The National Association of Evangelicals joined together to campaign and encourage Christians to not buy the beloved family film as a show of displeasure over the other MCA/Universal film. Their goal was to significantly impact the profits of E.T., the film which MCA would expect Christians to watch, so that it would garner their attention and voice their displeasure in The Last Temptation of Christ.

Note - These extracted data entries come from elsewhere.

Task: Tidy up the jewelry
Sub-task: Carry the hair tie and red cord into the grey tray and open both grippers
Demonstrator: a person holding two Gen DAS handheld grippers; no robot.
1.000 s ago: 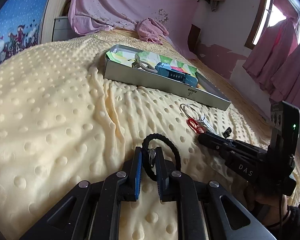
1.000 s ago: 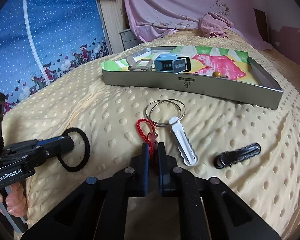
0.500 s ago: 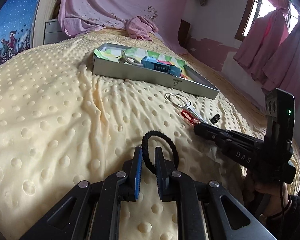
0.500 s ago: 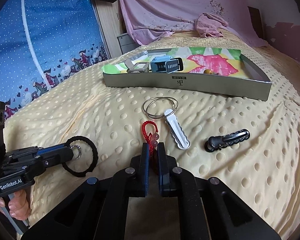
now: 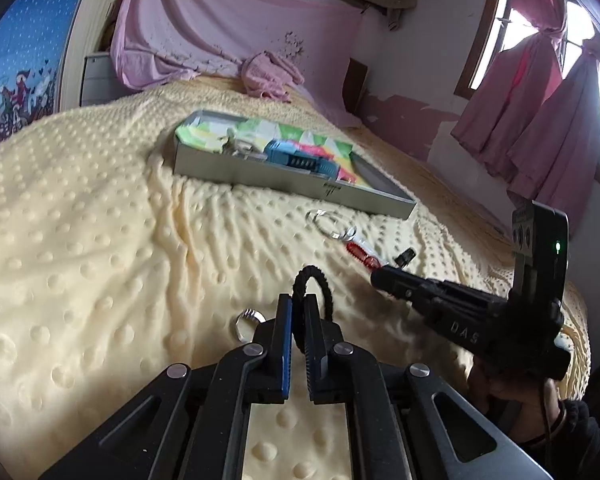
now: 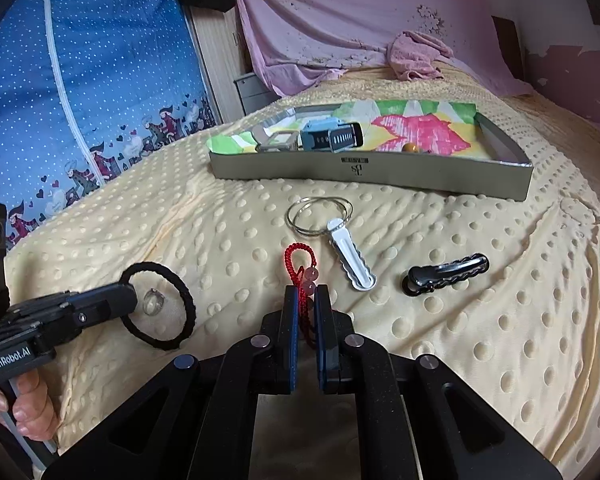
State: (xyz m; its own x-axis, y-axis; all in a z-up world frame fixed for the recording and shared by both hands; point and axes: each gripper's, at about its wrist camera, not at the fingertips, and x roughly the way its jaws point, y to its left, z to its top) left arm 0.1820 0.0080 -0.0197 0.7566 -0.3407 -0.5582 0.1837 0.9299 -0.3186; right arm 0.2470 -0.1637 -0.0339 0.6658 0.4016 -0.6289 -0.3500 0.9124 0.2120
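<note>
Both tongs lie low over the bed: left tongs (image 5: 296, 312) pinch the black hair tie (image 5: 314, 286), right tongs (image 6: 305, 300) seemingly grip the red cord (image 6: 298, 264).

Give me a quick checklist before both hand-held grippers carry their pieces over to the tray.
1. Left hand-held gripper pinching black hair tie: ok, band sits between the fingers.
2. Right hand-held gripper closed on red cord charm: ok.
3. Small ring clear of the hair tie: not ok, it lies loose on the blanket inside the loop.
4. Tray has free space: ok, right half open.
5. White clip and black clip outside the lift path: ok.
6. Grip firmness: cannot tell.
</note>
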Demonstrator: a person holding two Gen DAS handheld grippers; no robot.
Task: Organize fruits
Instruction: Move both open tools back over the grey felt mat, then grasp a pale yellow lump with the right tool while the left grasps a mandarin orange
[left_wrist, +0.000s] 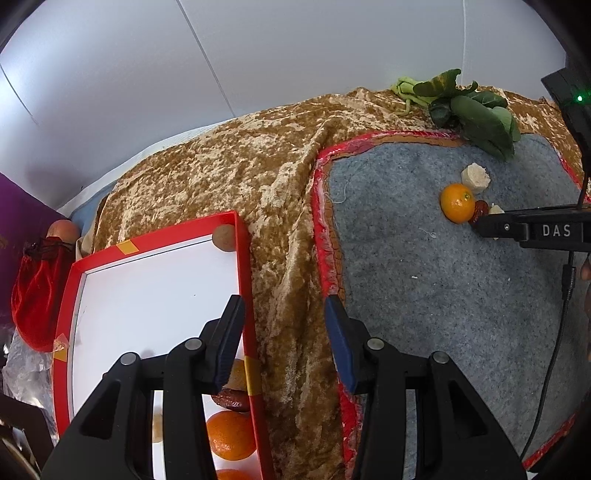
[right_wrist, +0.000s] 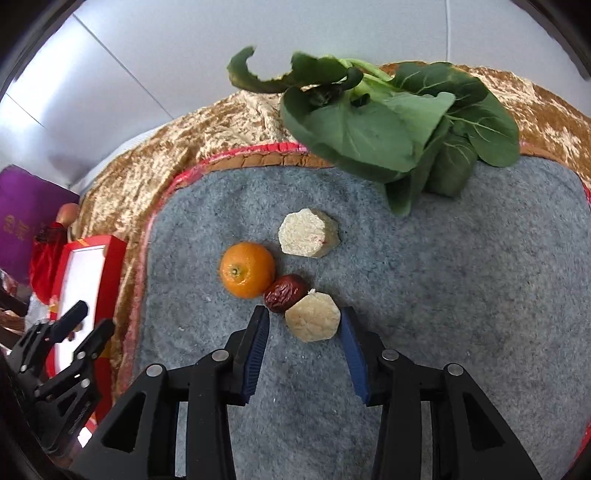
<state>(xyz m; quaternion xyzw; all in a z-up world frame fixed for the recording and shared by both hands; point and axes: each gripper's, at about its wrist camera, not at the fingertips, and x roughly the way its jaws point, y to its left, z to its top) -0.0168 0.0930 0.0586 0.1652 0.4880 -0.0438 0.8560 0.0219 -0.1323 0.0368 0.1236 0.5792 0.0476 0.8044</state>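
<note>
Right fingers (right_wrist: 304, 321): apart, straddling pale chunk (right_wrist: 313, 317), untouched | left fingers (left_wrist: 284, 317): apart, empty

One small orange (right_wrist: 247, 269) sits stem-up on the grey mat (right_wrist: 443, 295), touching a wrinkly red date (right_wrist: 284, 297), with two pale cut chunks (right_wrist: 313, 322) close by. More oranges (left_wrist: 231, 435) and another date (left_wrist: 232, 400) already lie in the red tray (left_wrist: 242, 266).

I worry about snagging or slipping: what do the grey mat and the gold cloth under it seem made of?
Grey mat: looks like felt or pressed wool, matte and fuzzy, with loose fibres and a frayed red edge. Gold cloth: probably crushed velvet, with patchy sheen and soft creases.
</note>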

Living and Dying By the Boycott
It didn’t work. And I hadn’t even heard of this boycott until a couple weeks ago when I found a gem of a book (Power Religion) tucked away in my library. It’s a compilation of articles written in the late 80’s and early 90’s by prominent Christian leaders. The book is unified around the theme of evangelicals selling out for the sake of power. I find it incredibly intriguing because of it’s date of composition. Reading it thirty years later is eye-opening. And I wish we would have listened. Consider this from Kenneth A. Myers:
If you live by the boycott, you may die by the boycott. If you present yourself merely as one of many patches in the pluralist American crazy quilt, you must behave with the same decorum you require of others. If you try to use coercive economic means to prevent a false Messiah from being presented in 70 millimeter Dolby stereo, then you should not expect the economic freedom to present the true Messiah in cinematic glory, if that presentation is as offensive to some fellow citizens as Scorsese’s presentation is to you. (46)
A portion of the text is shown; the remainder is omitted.